■ Work to complete:
For each line in the data below, write an exact copy.

Source data:
- Opening Delimiter -
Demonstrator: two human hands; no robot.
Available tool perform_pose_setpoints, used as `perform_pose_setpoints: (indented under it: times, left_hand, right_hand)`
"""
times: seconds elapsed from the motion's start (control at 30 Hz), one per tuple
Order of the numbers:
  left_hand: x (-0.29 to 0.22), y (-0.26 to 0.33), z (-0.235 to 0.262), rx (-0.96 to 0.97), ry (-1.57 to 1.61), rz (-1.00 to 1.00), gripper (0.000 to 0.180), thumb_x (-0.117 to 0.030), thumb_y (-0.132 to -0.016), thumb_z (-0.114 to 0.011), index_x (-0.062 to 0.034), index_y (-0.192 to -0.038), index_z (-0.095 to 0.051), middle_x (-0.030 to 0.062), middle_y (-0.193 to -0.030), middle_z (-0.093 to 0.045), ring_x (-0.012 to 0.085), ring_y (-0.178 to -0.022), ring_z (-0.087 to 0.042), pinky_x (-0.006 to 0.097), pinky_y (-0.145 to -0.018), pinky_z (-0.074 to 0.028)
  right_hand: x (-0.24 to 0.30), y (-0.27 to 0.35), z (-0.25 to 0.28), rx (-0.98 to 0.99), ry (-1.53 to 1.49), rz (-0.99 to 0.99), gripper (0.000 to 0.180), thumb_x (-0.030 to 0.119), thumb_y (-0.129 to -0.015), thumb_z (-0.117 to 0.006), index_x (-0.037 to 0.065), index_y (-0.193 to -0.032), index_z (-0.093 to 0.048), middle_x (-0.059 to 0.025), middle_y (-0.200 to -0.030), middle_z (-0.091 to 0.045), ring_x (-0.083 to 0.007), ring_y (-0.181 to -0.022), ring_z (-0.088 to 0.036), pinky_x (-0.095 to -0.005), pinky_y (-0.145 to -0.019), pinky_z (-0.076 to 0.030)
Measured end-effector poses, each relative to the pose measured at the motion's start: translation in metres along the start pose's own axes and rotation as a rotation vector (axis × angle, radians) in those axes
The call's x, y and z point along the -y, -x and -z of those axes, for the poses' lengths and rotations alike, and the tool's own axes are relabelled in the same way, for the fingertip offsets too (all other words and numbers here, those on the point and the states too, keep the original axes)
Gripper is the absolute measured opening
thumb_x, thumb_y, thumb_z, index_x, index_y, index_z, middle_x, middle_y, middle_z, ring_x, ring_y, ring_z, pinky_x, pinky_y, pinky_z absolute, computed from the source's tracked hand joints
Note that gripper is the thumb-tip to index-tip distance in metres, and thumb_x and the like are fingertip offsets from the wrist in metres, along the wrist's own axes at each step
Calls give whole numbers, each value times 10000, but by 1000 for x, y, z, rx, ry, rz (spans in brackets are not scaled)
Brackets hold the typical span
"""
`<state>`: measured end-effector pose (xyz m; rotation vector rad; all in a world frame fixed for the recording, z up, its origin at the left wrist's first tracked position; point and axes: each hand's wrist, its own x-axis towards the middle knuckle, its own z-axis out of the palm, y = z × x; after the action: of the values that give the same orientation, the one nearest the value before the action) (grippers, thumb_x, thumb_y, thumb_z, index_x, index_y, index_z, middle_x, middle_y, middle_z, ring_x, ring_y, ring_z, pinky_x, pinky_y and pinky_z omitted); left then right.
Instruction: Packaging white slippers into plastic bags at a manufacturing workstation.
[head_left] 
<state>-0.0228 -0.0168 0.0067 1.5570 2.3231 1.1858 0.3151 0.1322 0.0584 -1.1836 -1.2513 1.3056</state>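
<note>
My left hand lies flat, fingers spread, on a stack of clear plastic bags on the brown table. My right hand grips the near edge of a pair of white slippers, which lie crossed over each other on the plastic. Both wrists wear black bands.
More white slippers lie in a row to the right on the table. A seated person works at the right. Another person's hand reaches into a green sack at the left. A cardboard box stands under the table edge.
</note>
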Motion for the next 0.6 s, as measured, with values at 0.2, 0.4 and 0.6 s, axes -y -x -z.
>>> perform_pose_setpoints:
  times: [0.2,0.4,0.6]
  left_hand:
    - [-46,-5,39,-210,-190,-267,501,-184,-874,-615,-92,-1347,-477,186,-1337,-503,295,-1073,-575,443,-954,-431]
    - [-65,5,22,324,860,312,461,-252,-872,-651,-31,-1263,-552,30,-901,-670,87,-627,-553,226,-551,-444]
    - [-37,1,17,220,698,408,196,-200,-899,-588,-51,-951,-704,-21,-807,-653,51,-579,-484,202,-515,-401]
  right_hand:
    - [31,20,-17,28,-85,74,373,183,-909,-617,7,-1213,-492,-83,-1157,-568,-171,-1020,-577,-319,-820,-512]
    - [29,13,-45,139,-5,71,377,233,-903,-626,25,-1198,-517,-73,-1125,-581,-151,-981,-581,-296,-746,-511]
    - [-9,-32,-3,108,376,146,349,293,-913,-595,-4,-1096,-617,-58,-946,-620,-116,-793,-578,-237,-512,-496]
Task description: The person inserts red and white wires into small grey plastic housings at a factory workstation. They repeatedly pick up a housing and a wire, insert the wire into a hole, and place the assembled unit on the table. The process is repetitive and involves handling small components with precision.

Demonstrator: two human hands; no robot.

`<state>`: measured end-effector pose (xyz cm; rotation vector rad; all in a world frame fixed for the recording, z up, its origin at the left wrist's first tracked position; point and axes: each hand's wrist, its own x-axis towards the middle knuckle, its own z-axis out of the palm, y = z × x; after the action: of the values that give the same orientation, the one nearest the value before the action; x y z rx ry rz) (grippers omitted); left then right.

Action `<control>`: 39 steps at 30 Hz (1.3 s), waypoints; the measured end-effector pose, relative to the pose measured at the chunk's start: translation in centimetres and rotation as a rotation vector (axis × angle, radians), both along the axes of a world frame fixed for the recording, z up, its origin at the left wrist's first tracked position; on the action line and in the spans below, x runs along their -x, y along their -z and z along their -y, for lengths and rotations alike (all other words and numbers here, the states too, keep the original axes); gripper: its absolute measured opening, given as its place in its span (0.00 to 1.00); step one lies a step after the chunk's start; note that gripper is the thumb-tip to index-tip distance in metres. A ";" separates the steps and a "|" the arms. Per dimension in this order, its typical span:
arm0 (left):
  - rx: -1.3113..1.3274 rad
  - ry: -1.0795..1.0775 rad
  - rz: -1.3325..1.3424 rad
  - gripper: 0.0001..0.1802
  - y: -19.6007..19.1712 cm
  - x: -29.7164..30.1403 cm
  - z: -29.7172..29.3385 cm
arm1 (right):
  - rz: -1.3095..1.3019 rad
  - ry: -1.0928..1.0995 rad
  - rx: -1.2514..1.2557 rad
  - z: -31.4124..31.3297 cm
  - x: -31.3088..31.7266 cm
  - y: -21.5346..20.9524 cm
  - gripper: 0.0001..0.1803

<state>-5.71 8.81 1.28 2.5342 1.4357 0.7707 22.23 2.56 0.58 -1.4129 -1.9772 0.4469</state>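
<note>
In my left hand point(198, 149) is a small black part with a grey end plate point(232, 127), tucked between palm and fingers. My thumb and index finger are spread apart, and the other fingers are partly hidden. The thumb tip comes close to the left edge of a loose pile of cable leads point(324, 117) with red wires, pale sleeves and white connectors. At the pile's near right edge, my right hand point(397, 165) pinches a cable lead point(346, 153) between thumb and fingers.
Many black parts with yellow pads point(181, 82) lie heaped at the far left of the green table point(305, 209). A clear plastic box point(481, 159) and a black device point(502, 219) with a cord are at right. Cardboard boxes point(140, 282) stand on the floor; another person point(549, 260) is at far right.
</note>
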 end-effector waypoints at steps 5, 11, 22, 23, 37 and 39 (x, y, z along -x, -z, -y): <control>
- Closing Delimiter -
■ Exercise solution:
Demonstrator: two human hands; no robot.
Available tool perform_pose_setpoints, used as `perform_pose_setpoints: (indented under it: times, left_hand, right_hand)`
"""
times: seconds elapsed from the motion's start (control at 30 Hz), one per tuple
Order of the numbers:
  left_hand: x (-0.29 to 0.22), y (-0.26 to 0.33), z (-0.235 to 0.262), rx (-0.96 to 0.97), ry (-1.57 to 1.61), rz (-1.00 to 1.00), gripper (0.000 to 0.180), thumb_x (-0.117 to 0.030), thumb_y (-0.132 to -0.016), thumb_z (-0.114 to 0.011), index_x (-0.062 to 0.034), index_y (-0.192 to -0.038), index_z (-0.095 to 0.051), middle_x (-0.030 to 0.062), middle_y (-0.193 to -0.030), middle_z (-0.093 to 0.045), ring_x (-0.012 to 0.085), ring_y (-0.178 to -0.022), ring_z (-0.087 to 0.042), pinky_x (-0.006 to 0.097), pinky_y (-0.145 to -0.018), pinky_z (-0.074 to 0.028)
  right_hand: x (-0.24 to 0.30), y (-0.27 to 0.35), z (-0.25 to 0.28), rx (-0.98 to 0.99), ry (-1.53 to 1.49), rz (-0.99 to 0.99), gripper (0.000 to 0.180), thumb_x (-0.030 to 0.119), thumb_y (-0.129 to -0.015), thumb_z (-0.117 to 0.006), index_x (-0.037 to 0.065), index_y (-0.193 to -0.032), index_z (-0.093 to 0.048), middle_x (-0.059 to 0.025), middle_y (-0.200 to -0.030), middle_z (-0.091 to 0.045), ring_x (-0.083 to 0.007), ring_y (-0.181 to -0.022), ring_z (-0.088 to 0.036), pinky_x (-0.095 to -0.005), pinky_y (-0.145 to -0.019), pinky_z (-0.076 to 0.030)
Measured end-effector poses, each relative to the pose measured at the motion's start: translation in metres along the start pose's own axes and rotation as a rotation vector (axis × angle, radians) in those axes
The call's x, y and z point along the -y, -x and -z of those axes, for the poses' lengths and rotations alike, and the tool's own axes are relabelled in the same way, for the fingertip offsets too (all other words and numbers here, those on the point and the states too, keep the original axes)
Gripper is the absolute measured opening
thumb_x, thumb_y, thumb_z, index_x, index_y, index_z, middle_x, middle_y, middle_z, ring_x, ring_y, ring_z, pinky_x, pinky_y, pinky_z absolute, computed from the source's tracked hand joints
Note that gripper is the thumb-tip to index-tip distance in metres, and thumb_x and the like are fingertip offsets from the wrist in metres, along the wrist's own axes at each step
Calls give whole numbers, each value times 10000, but by 1000 for x, y, z, rx, ry, rz (spans in brackets are not scaled)
Brackets hold the typical span
"""
`<state>`: measured end-effector pose (xyz m; rotation vector rad; all in a world frame fixed for the recording, z up, its origin at the left wrist's first tracked position; point and axes: each hand's wrist, its own x-axis towards the middle knuckle, its own z-axis out of the palm, y = z × x; after the action: of the values that give the same orientation, the one nearest the value before the action) (grippers, thumb_x, thumb_y, thumb_z, index_x, index_y, index_z, middle_x, middle_y, middle_z, ring_x, ring_y, ring_z, pinky_x, pinky_y and pinky_z omitted); left then right.
Instruction: Packaging white slippers into plastic bags at a manufacturing workstation.
[head_left] 
<state>-0.0228 -0.0168 0.0067 1.5570 2.3231 1.1858 0.3151 0.1322 0.0584 -1.1836 -1.2513 1.3056</state>
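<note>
My left hand lies flat, fingers spread, on a stack of clear plastic bags on the brown table. My right hand grips the near edge of a pair of white slippers, which lie crossed over each other on the plastic. Both wrists wear black bands.
More white slippers lie in a row to the right on the table. A seated person works at the right. Another person's hand reaches into a green sack at the left. A cardboard box stands under the table edge.
</note>
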Motion for the next 0.6 s, as measured, with values at 0.2, 0.4 and 0.6 s, axes -y -x -z.
>>> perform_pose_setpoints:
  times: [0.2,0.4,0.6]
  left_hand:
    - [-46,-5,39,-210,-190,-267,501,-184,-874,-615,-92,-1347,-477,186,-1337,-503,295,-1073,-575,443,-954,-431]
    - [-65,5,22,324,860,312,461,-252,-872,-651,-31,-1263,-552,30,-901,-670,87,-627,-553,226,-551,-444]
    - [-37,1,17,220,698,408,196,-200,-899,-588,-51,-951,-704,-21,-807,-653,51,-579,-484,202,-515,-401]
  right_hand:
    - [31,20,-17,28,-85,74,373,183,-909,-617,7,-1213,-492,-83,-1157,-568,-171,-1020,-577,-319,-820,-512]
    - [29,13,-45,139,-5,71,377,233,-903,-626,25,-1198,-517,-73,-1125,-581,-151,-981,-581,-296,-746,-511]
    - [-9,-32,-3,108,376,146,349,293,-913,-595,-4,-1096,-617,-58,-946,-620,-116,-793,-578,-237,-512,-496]
Task description: The person inserts red and white wires into small grey plastic housings at a factory workstation. They repeatedly pick up a housing and a wire, insert the wire into a hole, and place the assembled unit on the table. The process is repetitive and involves handling small components with precision.

Demonstrator: two human hands; no robot.

`<state>`: measured end-effector pose (xyz cm; rotation vector rad; all in a world frame fixed for the recording, z up, its origin at the left wrist's first tracked position; point and axes: each hand's wrist, its own x-axis towards the middle knuckle, its own z-axis out of the palm, y = z × x; after the action: of the values that give the same orientation, the one nearest the value before the action; x y z rx ry rz) (grippers omitted); left then right.

Action `<control>`: 39 steps at 30 Hz (1.3 s), waypoints; the measured end-effector pose, relative to the pose measured at the chunk's start: translation in centimetres and rotation as a rotation vector (axis × angle, radians), both along the axes of a world frame fixed for the recording, z up, its origin at the left wrist's first tracked position; on the action line and in the spans below, x runs along their -x, y along their -z and z along their -y, for lengths and rotations alike (all other words and numbers here, the states too, keep the original axes); gripper: its absolute measured opening, given as its place in its span (0.00 to 1.00); step one lies a step after the chunk's start; note that gripper is the thumb-tip to index-tip distance in metres. A ";" separates the steps and a "|" the arms. Per dimension in this order, its typical span:
arm0 (left):
  - rx: -1.3113..1.3274 rad
  - ry: -1.0795..1.0775 rad
  - rz: -1.3325..1.3424 rad
  - gripper: 0.0001..0.1802
  - y: -19.6007..19.1712 cm
  - x: -29.7164..30.1403 cm
  - z: -29.7172..29.3385 cm
arm1 (right):
  - rz: -1.3095..1.3019 rad
  - ry: -1.0928..1.0995 rad
  - rx: -1.2514..1.2557 rad
  - z: -31.4124..31.3297 cm
  - x: -31.3088..31.7266 cm
  - y: -21.5346..20.9524 cm
  - gripper: 0.0001..0.1803

<state>-5.71 8.81 1.28 2.5342 1.4357 0.7707 22.23 2.56 0.58 -1.4129 -1.9772 0.4469</state>
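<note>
In my left hand point(198, 149) is a small black part with a grey end plate point(232, 127), tucked between palm and fingers. My thumb and index finger are spread apart, and the other fingers are partly hidden. The thumb tip comes close to the left edge of a loose pile of cable leads point(324, 117) with red wires, pale sleeves and white connectors. At the pile's near right edge, my right hand point(397, 165) pinches a cable lead point(346, 153) between thumb and fingers.
Many black parts with yellow pads point(181, 82) lie heaped at the far left of the green table point(305, 209). A clear plastic box point(481, 159) and a black device point(502, 219) with a cord are at right. Cardboard boxes point(140, 282) stand on the floor; another person point(549, 260) is at far right.
</note>
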 end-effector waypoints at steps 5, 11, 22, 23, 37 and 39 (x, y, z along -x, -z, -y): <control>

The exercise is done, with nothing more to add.